探査機は破壊されたが、クマムシは生きている可能性がある。クマムシは30年以上、水も餌もなく生存できる。摂氏マイナス273度の極低温や、水が沸騰してなお余る151度の高熱にも耐える。大半の動物は10〜20Gy(グレイ)程度の放射線量で命を落とすが、クマムシは実に5700グレイに耐える。

実際にクマムシは宇宙でも生き延びた。欧州宇宙機関(ESA)は2007年、無人宇宙船にクマムシを載せて宇宙へ打ち上げた。12日後に地球へ帰還したクマムシに水分を与えると、一部が生き返ったという。真空の宇宙空間で致命的な放射線に耐えた生物は、クマムシ以前には苔とバクテリアしかなかった。

月へ地球の生物を勝手に送ってよいのか。ナサは火星探査機を送る際、地球の生命体が地球外の生態系を汚染する可能性に備え、宇宙船を徹底的に消毒する。しかし月は例外だ。すでに生命体は存在しないと結論づけたためである。アポロの宇宙飛行士が腸内細菌を含む排泄物を96袋に入れて月へ置いてきたのもそのためだ。

しかし月南極の氷に、地球生命の起源となった有機物が存在する可能性が提起され、事情は変わった。

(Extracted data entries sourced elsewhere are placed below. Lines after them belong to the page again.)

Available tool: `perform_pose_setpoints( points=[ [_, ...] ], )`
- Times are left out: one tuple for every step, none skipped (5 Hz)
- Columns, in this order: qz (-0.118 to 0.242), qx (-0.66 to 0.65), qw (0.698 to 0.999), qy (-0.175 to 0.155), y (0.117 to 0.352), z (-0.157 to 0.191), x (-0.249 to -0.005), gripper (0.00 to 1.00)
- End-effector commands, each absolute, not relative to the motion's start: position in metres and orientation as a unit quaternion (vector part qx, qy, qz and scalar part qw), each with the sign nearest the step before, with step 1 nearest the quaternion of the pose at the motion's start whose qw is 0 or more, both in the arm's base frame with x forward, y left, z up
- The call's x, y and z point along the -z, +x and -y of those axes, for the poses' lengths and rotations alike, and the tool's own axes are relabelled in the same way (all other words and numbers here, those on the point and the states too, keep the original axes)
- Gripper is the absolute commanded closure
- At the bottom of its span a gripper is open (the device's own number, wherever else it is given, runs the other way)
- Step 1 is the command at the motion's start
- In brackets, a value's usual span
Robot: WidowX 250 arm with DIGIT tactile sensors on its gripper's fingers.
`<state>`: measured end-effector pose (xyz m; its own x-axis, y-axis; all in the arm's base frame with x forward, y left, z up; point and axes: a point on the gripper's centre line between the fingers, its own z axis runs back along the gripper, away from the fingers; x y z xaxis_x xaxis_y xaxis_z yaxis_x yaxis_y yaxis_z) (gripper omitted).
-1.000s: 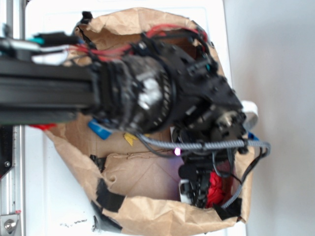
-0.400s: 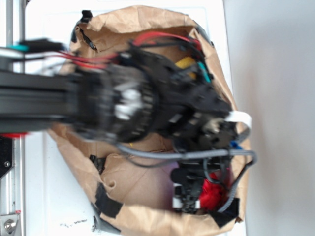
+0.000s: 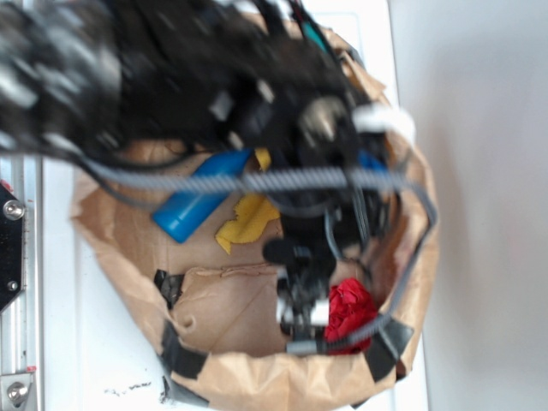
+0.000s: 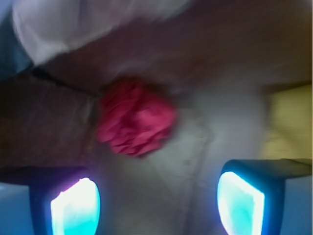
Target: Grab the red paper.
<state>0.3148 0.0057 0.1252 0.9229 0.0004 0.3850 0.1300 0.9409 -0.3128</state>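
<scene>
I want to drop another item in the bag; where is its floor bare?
Bare brown floor lies left of the red paper, below the yellow cloth and blue bottle. The right side is crowded: the gripper stands beside the paper near the bag wall.

A bright red crumpled wad of paper lies in a brown paper bag patched with black tape, alongside a blue cylindrical bottle and a yellow crumpled cloth.

Your gripper hangs with jaws spread wide, fingers at 7 and 5 o'clock in the wrist view; the blurred arm reaches toward 5 o'clock.
</scene>
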Motion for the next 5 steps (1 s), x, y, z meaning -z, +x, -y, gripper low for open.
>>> perform_pose_setpoints(
  points=[
    [0.229,0.044,0.958,-0.169,0.312,-0.011,-0.126,0.00],
    [0.229,0.044,0.958,-0.169,0.312,-0.011,-0.126,0.00],
    [0.229,0.044,0.958,-0.169,0.312,-0.011,-0.126,0.00],
    [0.229,0.044,0.958,-0.169,0.312,-0.011,-0.126,0.00],
    [0.277,0.116,0.941,-0.156,0.308,0.008,-0.117,0.00]
  ],
)
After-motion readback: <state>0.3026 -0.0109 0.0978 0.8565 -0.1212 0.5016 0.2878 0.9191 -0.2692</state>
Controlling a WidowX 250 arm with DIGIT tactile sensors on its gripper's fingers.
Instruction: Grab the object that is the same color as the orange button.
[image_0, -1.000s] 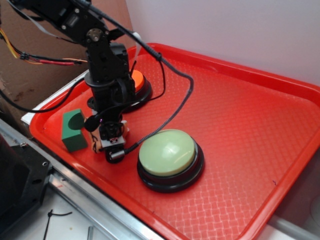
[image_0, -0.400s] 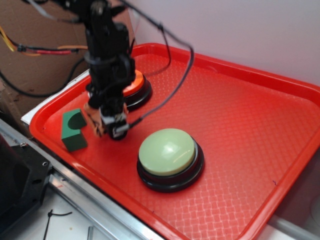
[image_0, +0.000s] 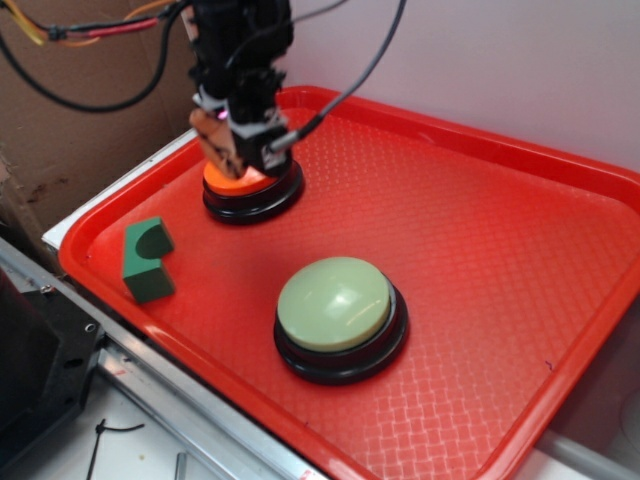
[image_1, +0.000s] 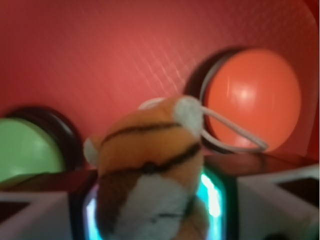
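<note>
Orange and striped, the tiger toy sits pinched in our hand, which is closed around it. A second ago we were low by the green block at lower left; now we hang at upper left, above the orange button, clear of the red tray. We judge the grab done.

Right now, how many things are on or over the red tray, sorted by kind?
Push-buttons: 2, the orange button and the pale green button
Blocks: 1, the green block
Plush toys: 1, the tiger toy, held in the hand
Total: 4
</note>
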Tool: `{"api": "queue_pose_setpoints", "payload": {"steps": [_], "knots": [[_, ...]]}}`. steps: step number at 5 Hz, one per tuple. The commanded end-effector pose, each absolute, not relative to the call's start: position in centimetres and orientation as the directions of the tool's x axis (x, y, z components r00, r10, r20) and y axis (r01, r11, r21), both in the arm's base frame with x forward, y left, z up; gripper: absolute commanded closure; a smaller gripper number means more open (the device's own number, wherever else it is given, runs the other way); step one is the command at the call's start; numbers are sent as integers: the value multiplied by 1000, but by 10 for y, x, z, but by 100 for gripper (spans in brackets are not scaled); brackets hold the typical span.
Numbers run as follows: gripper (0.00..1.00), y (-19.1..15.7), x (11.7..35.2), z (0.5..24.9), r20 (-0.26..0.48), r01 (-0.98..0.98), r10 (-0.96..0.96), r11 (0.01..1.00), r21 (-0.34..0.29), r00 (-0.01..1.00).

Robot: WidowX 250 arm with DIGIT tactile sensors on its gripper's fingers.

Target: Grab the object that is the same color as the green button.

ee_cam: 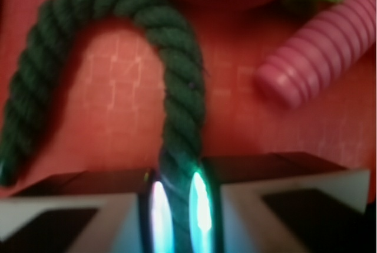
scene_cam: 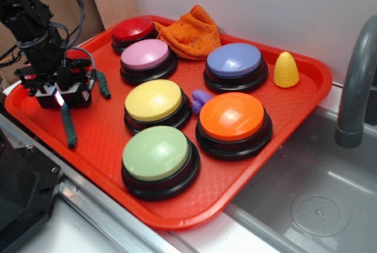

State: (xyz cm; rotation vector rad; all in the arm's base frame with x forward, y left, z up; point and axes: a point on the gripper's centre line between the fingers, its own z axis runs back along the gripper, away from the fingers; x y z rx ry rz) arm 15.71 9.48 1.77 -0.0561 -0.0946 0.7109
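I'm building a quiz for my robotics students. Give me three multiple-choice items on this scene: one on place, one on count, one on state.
1. Where on the red plastic tray does the pale green domed button sit?
A. near edge
B. far corner
C. beside the yellow corn toy

2. How many domed buttons are there?
A. four
B. six
C. eight

3. The pincer is
A. wide open, empty
B. shut on the dark green twisted rope
C. out of view

Answers: 1 A, it is nearest the front rim; 2 B, red, pink, purple, yellow, orange, green; 3 B, the wrist view shows rope between the jaws.

A red plastic tray [scene_cam: 306,82] with a waffle-textured floor lies on the pale tabletop [scene_cam: 88,229], just beside a grey sink basin [scene_cam: 318,206].
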Motion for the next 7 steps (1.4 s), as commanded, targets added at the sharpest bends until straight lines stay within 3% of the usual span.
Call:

しかも半世紀ぶりに再開された月探査は、一度きりの月着陸ではなく、長期居住の有人基地も推進している。火星コロニーを主張していたスペースXのイーロン・マスク代表も、月探査を最優先に修正した。いまや月は、ゴミを好き勝手に捨ててよい荒れ地ではなく、新たな機会の地として浮上している。過去に地球で犯した過ちを、月で繰り返してはならない。

※ 本記事はAIで翻訳されています。ご意見はこちらのフォームから送信してください。